Ada’s only daughter, Anne, married the poet Wilfrid Scawen Blunt. Anne suffered many miscarriages and stillbirths, but gave birth to one surviving daughter, Judith. Judith married a younger son of the earl of Lyttton and had three children; her eldest son, Noel, eventually became the fourth earl of Lytton. Noel’s son John is the current earl of Lytton, and all of Byron’s descendants can be found in this small family. I doubt there are more than perhaps 30 descendants of Lord Byron alive today.
Elizabeth Medora Leigh, the daughter of Byron’s half-sister and lover Augusta Leigh, may have been Byron’s biological daughter. She had two children, but her daughter became a nun. Any descendants would have to be through Medora’s obscure French son.
Another example of a family going through several only children before going extinct is found in the descendants of Conrad of Montferrat. Conrad, a scion of the powerful noble family of medieval Montferrat, married Queen Isabella of Jerusalem in 1190. In 1192 he was assassinated, leaving Isabella pregnant with their first and only child, Maria.
Maria married the adventurer Jean de Brienne in 1210, and two years later she gave birth to her only child, Yolande. Maria died shortly after Yolande’s birth. Yolande married the German emperor Friedrich II in 1225. Yolande died giving birth to a son named Konrad in 1228.
He grew up to become Konrad IV of Germany, but died in 1254, leaving two sons of his own: a legitimate son called Konradin, and an illegitimate son called Corradino. Both sons were executed as teenagers by Charles of Anjou.
So from 1192 to 1269, this family went through five generations, with three successive generations being only children, before being snuffed out entirely with the executions of the two young half-brothers Konradin and Corradino.
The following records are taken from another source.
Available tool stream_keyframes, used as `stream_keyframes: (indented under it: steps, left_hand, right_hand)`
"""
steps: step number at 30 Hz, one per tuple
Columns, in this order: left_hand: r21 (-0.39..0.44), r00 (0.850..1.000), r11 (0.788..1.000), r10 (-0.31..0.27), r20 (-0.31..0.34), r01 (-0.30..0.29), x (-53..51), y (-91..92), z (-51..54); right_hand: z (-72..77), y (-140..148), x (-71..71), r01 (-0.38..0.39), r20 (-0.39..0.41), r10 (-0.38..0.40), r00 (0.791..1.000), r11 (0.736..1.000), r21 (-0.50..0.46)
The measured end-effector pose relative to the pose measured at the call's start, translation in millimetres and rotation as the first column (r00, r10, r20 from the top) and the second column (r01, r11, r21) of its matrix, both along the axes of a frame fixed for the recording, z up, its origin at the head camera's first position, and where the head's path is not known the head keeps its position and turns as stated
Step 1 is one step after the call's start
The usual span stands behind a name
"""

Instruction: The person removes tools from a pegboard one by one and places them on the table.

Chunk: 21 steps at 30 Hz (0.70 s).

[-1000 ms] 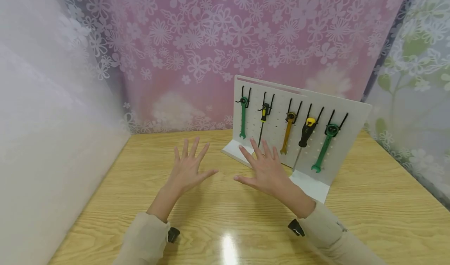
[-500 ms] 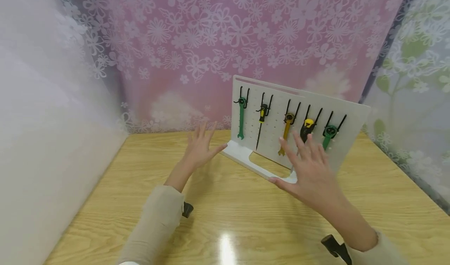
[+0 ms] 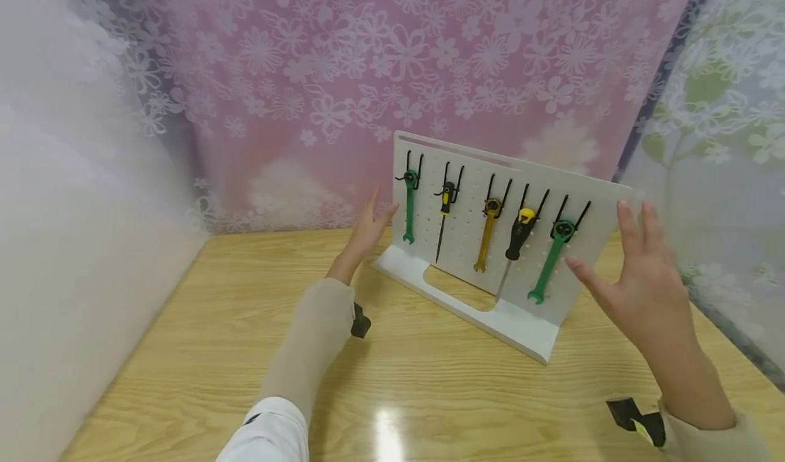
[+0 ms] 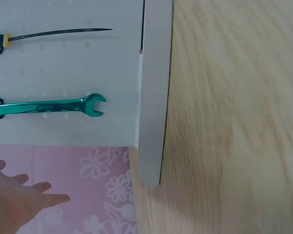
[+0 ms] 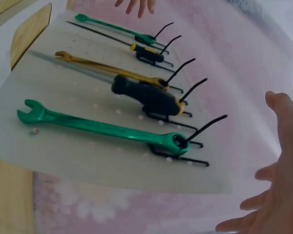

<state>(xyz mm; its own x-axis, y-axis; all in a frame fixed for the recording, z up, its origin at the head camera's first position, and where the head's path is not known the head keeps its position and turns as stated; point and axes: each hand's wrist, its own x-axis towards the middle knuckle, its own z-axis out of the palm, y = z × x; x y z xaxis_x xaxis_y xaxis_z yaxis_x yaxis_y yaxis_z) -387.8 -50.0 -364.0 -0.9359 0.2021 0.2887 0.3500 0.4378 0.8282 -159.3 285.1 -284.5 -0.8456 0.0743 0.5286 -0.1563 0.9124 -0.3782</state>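
A white pegboard stand (image 3: 466, 244) stands tilted across the table, with tools hung on black hooks. From left to right hang a green wrench (image 3: 409, 210), a thin yellow-and-black screwdriver (image 3: 445, 199), a golden wrench (image 3: 486, 237), a thicker black screwdriver (image 3: 520, 236) with a yellow end, and another green wrench (image 3: 552, 261). By the board's left edge my left hand (image 3: 366, 230) is held with fingers extended. My right hand (image 3: 650, 285) is raised beyond the right edge, fingers spread. Both wrist views show a gap between hand and board.
The wooden table (image 3: 245, 366) carries the stand. Behind it hangs a pink flowered curtain (image 3: 294, 108), with a pale floral one (image 3: 724, 128) at the right. A white wall (image 3: 80, 196) bounds the left. Dark wrist devices (image 3: 360, 322) sit under both forearms.
Both hands have moved apart from in front of the stand: the left forward and right to the board's left edge, the right across to its right side. The view has shifted slightly.
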Motion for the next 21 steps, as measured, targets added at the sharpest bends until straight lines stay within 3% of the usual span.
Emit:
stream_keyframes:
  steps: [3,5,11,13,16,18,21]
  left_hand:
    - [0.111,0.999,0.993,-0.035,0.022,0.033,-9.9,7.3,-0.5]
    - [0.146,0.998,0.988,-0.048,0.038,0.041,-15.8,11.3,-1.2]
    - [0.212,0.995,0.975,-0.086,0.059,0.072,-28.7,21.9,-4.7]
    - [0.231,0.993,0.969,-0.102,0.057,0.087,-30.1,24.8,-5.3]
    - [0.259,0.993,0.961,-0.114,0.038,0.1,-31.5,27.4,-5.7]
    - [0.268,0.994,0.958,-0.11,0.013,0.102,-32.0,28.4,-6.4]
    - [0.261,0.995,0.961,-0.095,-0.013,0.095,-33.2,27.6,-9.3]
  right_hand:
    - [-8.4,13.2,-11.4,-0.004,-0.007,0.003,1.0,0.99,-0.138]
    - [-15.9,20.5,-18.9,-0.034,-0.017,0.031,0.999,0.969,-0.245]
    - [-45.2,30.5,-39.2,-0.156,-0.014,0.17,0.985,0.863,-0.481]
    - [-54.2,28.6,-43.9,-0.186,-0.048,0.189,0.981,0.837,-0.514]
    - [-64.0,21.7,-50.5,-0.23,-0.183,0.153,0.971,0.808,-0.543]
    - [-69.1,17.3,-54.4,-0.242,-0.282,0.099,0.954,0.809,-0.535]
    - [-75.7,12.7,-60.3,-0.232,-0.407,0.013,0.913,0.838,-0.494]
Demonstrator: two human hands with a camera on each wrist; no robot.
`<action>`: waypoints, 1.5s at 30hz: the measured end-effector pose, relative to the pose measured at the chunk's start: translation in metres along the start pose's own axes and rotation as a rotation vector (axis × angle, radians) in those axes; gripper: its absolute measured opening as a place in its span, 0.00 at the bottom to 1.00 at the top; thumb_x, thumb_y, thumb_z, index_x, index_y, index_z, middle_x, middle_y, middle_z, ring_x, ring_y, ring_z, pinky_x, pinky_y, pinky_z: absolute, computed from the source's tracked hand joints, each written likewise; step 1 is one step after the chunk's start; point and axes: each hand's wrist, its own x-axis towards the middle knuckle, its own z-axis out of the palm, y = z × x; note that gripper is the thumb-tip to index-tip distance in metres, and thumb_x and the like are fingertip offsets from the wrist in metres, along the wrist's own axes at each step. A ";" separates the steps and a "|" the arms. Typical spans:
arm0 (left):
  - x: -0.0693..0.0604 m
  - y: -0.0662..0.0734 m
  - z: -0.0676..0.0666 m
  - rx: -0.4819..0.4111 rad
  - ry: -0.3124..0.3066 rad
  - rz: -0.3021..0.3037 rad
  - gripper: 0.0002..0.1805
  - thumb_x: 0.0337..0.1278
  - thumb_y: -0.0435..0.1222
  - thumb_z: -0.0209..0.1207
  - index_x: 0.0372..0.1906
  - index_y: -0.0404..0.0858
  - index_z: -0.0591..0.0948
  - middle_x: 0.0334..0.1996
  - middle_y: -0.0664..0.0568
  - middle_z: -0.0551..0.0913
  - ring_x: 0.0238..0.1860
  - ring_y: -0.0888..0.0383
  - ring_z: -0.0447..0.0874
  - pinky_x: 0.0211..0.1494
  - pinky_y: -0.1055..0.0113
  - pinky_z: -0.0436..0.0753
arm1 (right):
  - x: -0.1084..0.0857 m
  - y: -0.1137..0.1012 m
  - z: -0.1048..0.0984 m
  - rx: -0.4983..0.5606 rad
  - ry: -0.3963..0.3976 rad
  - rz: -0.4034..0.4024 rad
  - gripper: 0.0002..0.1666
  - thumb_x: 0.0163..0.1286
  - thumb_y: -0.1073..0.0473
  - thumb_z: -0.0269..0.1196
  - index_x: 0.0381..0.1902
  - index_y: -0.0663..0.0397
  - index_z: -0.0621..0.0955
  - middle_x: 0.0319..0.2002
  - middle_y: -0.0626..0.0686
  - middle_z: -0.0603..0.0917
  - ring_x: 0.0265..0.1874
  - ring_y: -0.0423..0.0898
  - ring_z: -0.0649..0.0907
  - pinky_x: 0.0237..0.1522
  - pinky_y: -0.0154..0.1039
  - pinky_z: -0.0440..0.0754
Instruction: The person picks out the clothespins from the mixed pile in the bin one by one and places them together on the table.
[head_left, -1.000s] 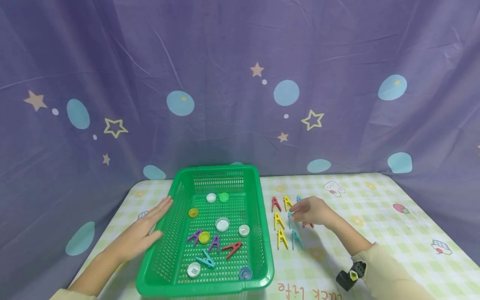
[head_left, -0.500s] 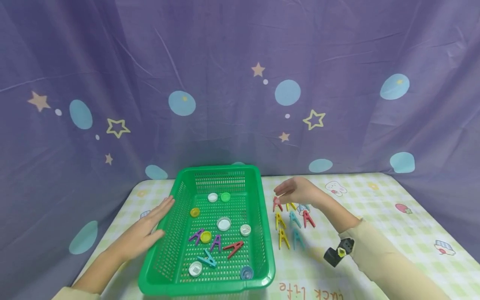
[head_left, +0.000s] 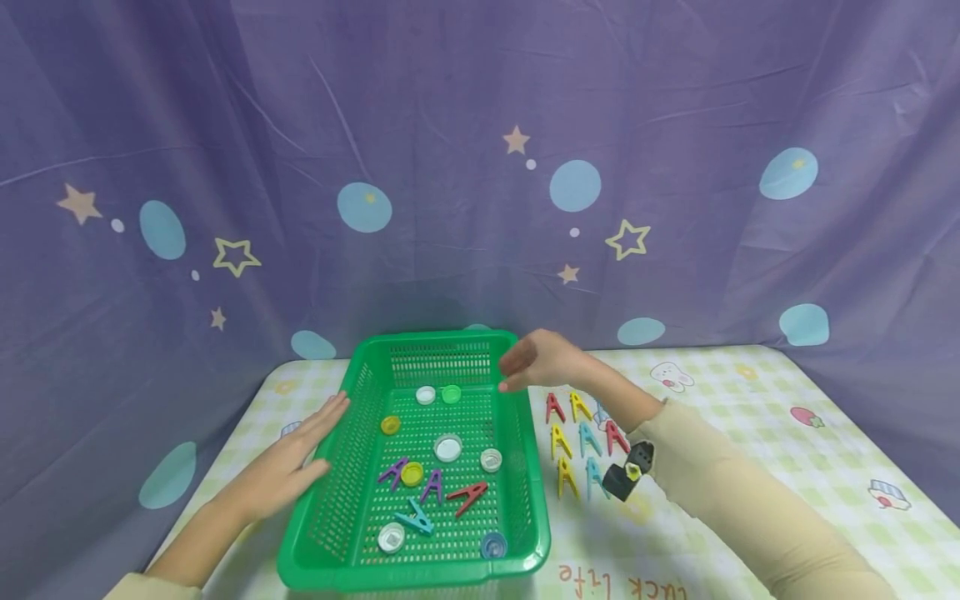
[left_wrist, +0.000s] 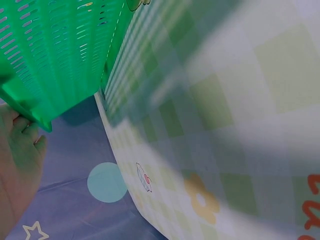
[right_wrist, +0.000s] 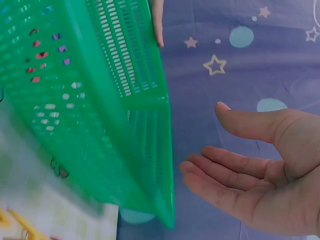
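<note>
My left hand (head_left: 281,475) lies along the left rim of a green plastic basket (head_left: 412,575), fingers straight and thumb spread. Above the basket's far right rim hovers my right hand (head_left: 555,367). In the right wrist view, its fingers (right_wrist: 225,165) are loosely bent, with nothing between them and the thumb. The basket floor holds bottle caps, among them a white cap (head_left: 447,448) and a green cap (head_left: 451,394). A red clothespin (head_left: 468,497), a blue clothespin (head_left: 415,517) and two purple clothespins, one here (head_left: 432,486), lie among them.
Right of the basket, several clothespins form rows on the checked tablecloth (head_left: 712,500): a red one (head_left: 554,407), a yellow one (head_left: 567,479) and a blue one (head_left: 588,438) among them. A purple curtain (head_left: 480,167) hangs behind the table. A black device (head_left: 628,472) sits on my right wrist.
My right hand has left the blue clothespin in the middle row and moved left and away from me, to the basket's far right corner. My left hand stays on the rim.
</note>
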 end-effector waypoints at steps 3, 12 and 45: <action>0.000 -0.001 0.000 0.003 0.002 -0.001 0.40 0.55 0.31 0.54 0.75 0.36 0.55 0.76 0.40 0.54 0.75 0.73 0.37 0.65 0.34 0.64 | 0.010 -0.010 0.006 -0.025 -0.023 -0.014 0.24 0.58 0.53 0.70 0.51 0.55 0.83 0.49 0.54 0.87 0.49 0.48 0.86 0.50 0.38 0.84; -0.003 0.000 0.002 0.022 0.017 0.005 0.40 0.56 0.32 0.55 0.75 0.37 0.56 0.76 0.40 0.55 0.73 0.78 0.35 0.64 0.35 0.65 | 0.039 -0.039 0.036 -0.204 -0.117 -0.070 0.22 0.58 0.50 0.70 0.49 0.51 0.85 0.47 0.51 0.88 0.48 0.45 0.86 0.47 0.34 0.84; -0.001 -0.002 0.000 0.025 0.003 -0.011 0.41 0.56 0.32 0.54 0.76 0.40 0.54 0.76 0.42 0.53 0.76 0.68 0.40 0.68 0.40 0.62 | 0.094 -0.073 0.166 -0.457 -0.182 0.138 0.19 0.49 0.50 0.76 0.28 0.57 0.81 0.22 0.49 0.83 0.27 0.43 0.87 0.30 0.30 0.85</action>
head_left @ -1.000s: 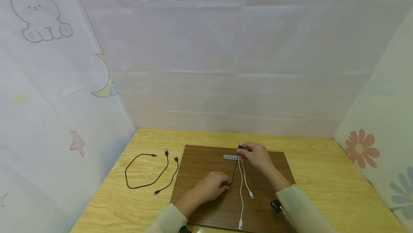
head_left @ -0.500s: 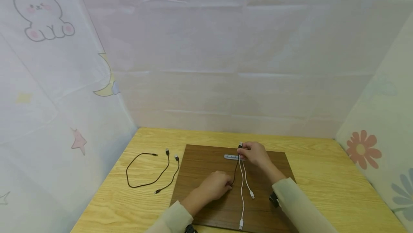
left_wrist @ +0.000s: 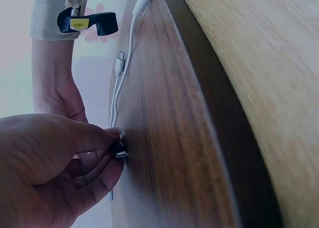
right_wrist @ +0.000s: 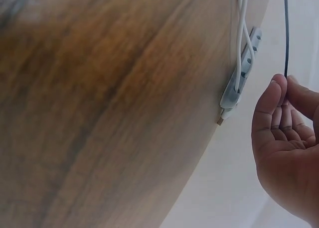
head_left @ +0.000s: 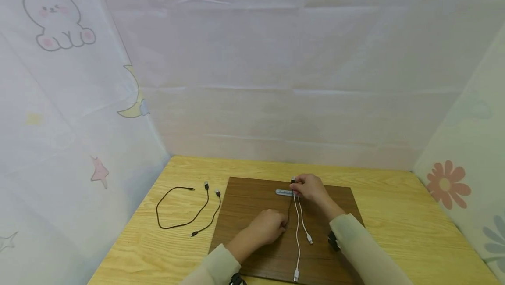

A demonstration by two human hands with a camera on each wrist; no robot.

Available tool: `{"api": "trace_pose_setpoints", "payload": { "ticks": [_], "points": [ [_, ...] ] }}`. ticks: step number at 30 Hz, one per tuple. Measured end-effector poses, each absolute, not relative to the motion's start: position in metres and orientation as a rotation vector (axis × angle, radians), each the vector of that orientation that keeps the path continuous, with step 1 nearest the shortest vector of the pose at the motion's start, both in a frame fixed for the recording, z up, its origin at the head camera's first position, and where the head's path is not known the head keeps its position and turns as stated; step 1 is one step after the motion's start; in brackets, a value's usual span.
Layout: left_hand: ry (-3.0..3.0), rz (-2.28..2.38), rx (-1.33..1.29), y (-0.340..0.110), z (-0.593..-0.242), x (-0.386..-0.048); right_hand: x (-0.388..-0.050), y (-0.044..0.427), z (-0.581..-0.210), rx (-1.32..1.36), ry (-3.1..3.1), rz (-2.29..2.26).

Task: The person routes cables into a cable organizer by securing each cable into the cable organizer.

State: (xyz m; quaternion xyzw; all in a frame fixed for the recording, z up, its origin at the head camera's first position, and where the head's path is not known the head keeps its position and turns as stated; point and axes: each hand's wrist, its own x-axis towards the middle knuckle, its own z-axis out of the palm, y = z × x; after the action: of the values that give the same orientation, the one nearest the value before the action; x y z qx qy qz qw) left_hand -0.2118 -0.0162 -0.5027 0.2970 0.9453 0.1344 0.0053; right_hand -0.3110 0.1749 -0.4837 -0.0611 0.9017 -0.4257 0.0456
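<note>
A black USB cable (head_left: 289, 210) is stretched between my two hands above the dark brown board. My right hand (head_left: 311, 187) pinches it just below its USB plug (head_left: 293, 180), over the grey cable holder (head_left: 282, 192). Lower down, my left hand (head_left: 267, 227) pinches its other end; the small black connector (left_wrist: 119, 150) peeks out from the fingertips in the left wrist view. Two white cables (head_left: 297, 232) run from the holder down across the board. In the right wrist view they sit in slots of the holder (right_wrist: 242, 71), with further slots beside them.
Left of the brown board (head_left: 244, 197), a longer black cable (head_left: 158, 215) and a shorter black cable (head_left: 213, 220) lie on the yellow wooden table (head_left: 134, 250). Printed cloth walls (head_left: 252, 79) close off the back and both sides.
Relative to the board, my right hand has brought the USB plug slightly left and down towards the holder. My left hand has shifted a little to the right. The head view has turned slightly.
</note>
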Motion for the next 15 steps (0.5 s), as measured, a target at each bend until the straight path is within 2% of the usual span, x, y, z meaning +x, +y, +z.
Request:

I’ve made a post in this related thread which argues specific bloodlines dying out may not matter as much as you might think. Your number of ancestors increases exponentially with each generation. If a direct descendant of George Washington was alive today, Washington would be just one of their thousand odd great, great, great, great, great, great, great grandparents. (I’m making some assumptions here about the average number of years between generations, and ignoring the fact some of the uber-parents would in fact be the saem person, due to things like distant cousins marrying). We may never see their like again. Well, we wouldn’t have anyway.
Alexander IV (son of Alexander the Great) and his mother Roxane were poisoned on the orders of Kassandros. Kassandros also had Alexander the Great’s illegitimate son, Herakles, secretly killed.
I’ve been reading up on Queen Victoria passing on hemophiliac gene to royal families. I know she has direct descendants of course, but was wondering did the hemophiliac gene die out in the family tree? That the hemophiliac males died without surviving children and the female carriers passed on normal children who survived on?